# Sticky  Panels.



## davew (Apr 28, 2003)

Hi Guys

remember we carry all 32 panels at the moment. Roofs, floor pans, rear 1/4's front inners, front cross members, rear floors. Doors, boot lids Plus all glass.:bowdown1:


----------



## davew (Apr 28, 2003)

Now cutting up some shells so let me know if you need any parts.


----------



## davew (Apr 28, 2003)

I am cutting some shells at the moment, anyone looking for 1/4s, sills, a or b pillars, front inner wings, footwells, roofs??????


----------



## davew (Apr 28, 2003)

various panel available for your winter projects, floors, sills, roofs, 1/4's, back panels etc


----------



## dangerous dave (Dec 16, 2003)

Hi dave I sent an email through your shop site, but I have been having..... erm technical probs with the old internet. I am after a couple of bits and bobs for my 32. can pm you details or am I best to give you a call at work?


----------



## davew (Apr 28, 2003)

dangerous dave said:


> Hi dave I sent an email through your shop site, but I have been having..... erm technical probs with the old internet. I am after a couple of bits and bobs for my 32. can pm you details or am I best to give you a call at work?

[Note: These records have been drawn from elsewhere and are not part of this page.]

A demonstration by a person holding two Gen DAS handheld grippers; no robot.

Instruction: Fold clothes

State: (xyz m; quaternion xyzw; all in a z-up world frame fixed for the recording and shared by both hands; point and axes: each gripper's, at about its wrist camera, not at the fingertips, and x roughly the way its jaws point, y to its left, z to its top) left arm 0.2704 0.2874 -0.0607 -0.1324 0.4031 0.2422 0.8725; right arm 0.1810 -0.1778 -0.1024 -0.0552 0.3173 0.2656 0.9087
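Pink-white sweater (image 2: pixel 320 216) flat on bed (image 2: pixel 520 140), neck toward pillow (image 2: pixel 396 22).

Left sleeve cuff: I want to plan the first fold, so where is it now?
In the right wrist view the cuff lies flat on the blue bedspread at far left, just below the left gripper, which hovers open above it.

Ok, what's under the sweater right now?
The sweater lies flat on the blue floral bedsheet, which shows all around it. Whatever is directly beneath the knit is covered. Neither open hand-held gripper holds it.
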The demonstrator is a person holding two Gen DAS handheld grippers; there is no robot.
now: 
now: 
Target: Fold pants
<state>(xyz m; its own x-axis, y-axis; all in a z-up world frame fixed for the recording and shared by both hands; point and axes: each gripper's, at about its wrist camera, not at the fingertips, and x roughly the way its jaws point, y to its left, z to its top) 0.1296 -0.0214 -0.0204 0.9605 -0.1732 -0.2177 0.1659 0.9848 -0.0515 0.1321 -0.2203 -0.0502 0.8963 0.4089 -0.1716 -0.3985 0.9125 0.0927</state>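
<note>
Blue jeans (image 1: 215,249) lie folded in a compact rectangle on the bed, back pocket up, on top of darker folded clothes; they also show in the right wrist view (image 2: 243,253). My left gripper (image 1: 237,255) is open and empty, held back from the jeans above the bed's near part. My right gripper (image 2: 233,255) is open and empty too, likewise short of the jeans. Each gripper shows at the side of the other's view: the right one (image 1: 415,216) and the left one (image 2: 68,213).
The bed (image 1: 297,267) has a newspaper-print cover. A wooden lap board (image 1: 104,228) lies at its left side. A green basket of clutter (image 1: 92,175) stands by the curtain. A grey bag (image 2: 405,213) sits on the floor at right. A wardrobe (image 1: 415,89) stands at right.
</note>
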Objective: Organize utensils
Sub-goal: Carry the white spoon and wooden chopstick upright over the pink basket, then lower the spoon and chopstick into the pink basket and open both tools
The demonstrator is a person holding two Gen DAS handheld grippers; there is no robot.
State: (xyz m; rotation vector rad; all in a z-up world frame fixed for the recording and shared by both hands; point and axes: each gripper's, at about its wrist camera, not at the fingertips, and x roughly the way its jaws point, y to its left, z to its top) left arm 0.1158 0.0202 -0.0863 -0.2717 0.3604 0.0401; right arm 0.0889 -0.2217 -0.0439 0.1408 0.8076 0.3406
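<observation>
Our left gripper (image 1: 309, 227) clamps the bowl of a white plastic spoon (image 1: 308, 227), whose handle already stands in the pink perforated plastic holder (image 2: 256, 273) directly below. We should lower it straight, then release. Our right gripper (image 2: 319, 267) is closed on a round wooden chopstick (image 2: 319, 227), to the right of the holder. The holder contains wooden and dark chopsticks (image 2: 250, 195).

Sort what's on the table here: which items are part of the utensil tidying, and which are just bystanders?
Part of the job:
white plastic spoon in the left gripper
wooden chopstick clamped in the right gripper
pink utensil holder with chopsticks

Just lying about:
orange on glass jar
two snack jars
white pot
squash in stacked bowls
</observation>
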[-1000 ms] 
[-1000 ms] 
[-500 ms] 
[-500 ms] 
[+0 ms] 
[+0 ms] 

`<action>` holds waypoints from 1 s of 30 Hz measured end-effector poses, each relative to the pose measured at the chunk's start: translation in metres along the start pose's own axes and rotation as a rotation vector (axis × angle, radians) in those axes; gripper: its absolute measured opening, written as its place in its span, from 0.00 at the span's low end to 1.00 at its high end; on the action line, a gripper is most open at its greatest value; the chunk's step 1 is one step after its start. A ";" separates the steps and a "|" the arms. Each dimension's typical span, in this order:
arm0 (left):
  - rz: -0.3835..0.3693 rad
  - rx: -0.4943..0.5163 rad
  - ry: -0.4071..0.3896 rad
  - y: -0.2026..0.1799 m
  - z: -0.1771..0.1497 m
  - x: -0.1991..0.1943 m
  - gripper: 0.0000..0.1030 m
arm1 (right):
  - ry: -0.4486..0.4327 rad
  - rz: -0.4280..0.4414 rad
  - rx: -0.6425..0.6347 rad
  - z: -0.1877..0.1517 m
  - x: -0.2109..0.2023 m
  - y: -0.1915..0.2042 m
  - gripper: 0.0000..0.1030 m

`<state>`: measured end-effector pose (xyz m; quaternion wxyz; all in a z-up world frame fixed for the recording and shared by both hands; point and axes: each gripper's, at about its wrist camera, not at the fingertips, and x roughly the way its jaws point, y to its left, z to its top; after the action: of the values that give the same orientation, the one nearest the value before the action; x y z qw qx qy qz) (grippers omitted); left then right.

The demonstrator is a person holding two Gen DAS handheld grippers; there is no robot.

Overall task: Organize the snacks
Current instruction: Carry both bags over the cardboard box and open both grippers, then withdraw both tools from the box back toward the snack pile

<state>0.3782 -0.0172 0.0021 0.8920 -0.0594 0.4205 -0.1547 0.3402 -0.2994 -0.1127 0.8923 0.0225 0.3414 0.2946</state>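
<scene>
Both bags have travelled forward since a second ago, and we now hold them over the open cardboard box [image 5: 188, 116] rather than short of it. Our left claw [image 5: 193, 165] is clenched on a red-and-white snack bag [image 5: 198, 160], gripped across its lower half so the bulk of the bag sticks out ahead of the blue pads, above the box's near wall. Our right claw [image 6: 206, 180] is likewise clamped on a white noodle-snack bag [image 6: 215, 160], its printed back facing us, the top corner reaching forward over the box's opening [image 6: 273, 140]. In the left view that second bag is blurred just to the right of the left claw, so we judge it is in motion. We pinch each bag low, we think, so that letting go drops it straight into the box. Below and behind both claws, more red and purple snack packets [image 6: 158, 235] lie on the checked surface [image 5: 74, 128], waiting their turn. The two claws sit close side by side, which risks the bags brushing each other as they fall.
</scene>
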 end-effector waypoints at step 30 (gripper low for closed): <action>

pm me your list mate and i'll get to work on it for you:thumbsup:


----------



## roguejackal (Jul 10, 2004)

I am thinking I need some replacement rear arches, do you have any decent ones for GTR32?


----------



## John Sowden (Dec 17, 2010)

Hi Dave!
Need 2 outer sills for my R33 GTR Vspec, have you got any? Also an O/S rear quarter panel?


----------



## davew (Apr 28, 2003)

John Sowden said:


> Hi Dave!
> Need 2 outer sills for my R33 GTR Vspec, have you got any? Also an O/S rear quarter panel?



Hiya John

we've just sold our last sills im afraid and now only N/S rear 1/4's in stock.

Sorry.


----------



## scots-wrx (Sep 7, 2008)

Dave do you have any rust/damage free r32 gtr drivers side 1/4's in stock??


----------



## Hudeani_R33 (Jun 4, 2006)

want a pair of r32 front wings dave! dont care for the colour or if they are scratched and things just not dented to buggery or bent! got anything?


----------



## jsluck (Jul 3, 2015)

Hi, have you got any r32 GTR bonnets at the moment?

Thanks,

John


----------



## BOABOC (Mar 15, 2016)

Hello GTR shop. I need a boot lid for my r32 GTR and was wondering if you might be able to help? Also if possible, a standard unmolested parcel shelf. Thank you.


----------



## davew (Apr 28, 2003)

BOABOC said:


> Hello GTR shop. I need a boot lid for my r32 GTR and was wondering if you might be able to help? Also if possible, a standard unmolested parcel shelf. Thank you.


Hi

drop me a txt on 07731304953 and we will have a team member contact you:thumbsup:


----------



## BOABOC (Mar 15, 2016)

Okay, thank you very much for the quick reply.


----------